GIVEN INFORMATION:

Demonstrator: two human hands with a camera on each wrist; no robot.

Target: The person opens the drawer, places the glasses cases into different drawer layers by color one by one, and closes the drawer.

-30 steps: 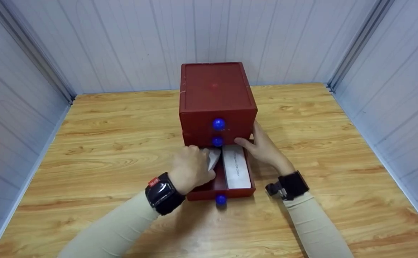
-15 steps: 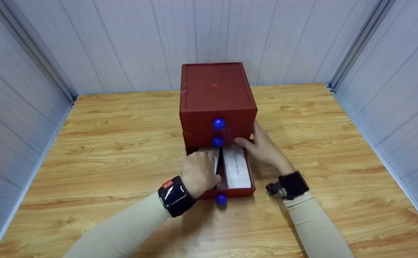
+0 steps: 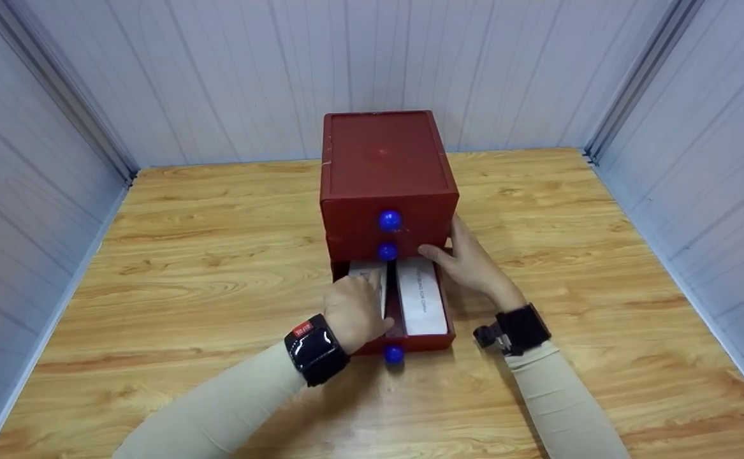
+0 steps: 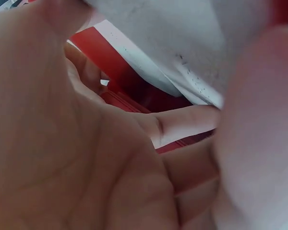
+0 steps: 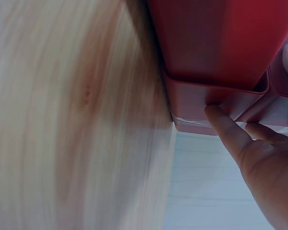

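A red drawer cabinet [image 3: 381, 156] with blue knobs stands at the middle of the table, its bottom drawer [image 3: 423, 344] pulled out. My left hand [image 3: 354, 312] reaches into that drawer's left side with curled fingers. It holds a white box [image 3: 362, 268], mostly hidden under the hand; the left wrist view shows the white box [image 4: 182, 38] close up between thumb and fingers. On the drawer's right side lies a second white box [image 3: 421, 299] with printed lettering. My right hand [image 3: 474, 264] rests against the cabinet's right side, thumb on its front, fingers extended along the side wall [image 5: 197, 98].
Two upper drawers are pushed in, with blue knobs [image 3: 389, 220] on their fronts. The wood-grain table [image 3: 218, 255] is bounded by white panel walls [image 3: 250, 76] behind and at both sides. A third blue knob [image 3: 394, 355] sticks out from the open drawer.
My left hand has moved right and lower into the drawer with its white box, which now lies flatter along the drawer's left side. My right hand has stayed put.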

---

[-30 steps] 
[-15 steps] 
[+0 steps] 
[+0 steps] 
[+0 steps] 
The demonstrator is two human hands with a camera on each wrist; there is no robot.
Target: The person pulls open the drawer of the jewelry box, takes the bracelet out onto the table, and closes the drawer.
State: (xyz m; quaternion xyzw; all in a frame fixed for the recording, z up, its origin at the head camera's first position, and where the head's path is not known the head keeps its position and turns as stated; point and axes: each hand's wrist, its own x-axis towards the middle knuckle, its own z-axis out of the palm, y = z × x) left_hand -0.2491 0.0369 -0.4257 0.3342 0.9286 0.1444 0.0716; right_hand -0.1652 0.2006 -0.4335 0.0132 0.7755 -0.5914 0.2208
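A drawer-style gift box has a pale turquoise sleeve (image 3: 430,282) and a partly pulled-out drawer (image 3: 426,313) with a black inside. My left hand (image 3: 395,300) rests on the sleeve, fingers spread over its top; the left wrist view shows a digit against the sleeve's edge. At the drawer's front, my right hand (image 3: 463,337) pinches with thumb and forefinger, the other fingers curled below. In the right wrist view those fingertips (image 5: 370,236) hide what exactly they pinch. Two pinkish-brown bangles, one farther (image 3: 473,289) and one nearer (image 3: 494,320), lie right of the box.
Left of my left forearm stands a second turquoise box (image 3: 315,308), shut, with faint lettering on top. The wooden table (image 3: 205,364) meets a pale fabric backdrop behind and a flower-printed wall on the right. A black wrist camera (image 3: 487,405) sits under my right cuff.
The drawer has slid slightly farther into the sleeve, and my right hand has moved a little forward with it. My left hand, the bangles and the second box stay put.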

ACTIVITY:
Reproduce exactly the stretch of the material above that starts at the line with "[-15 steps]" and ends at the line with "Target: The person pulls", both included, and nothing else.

EXERCISE ANSWER:
[-15 steps] 
[+0 steps] 
[+0 steps] 
[+0 steps] 
The demonstrator is two human hands with a camera on each wrist; there is no robot.
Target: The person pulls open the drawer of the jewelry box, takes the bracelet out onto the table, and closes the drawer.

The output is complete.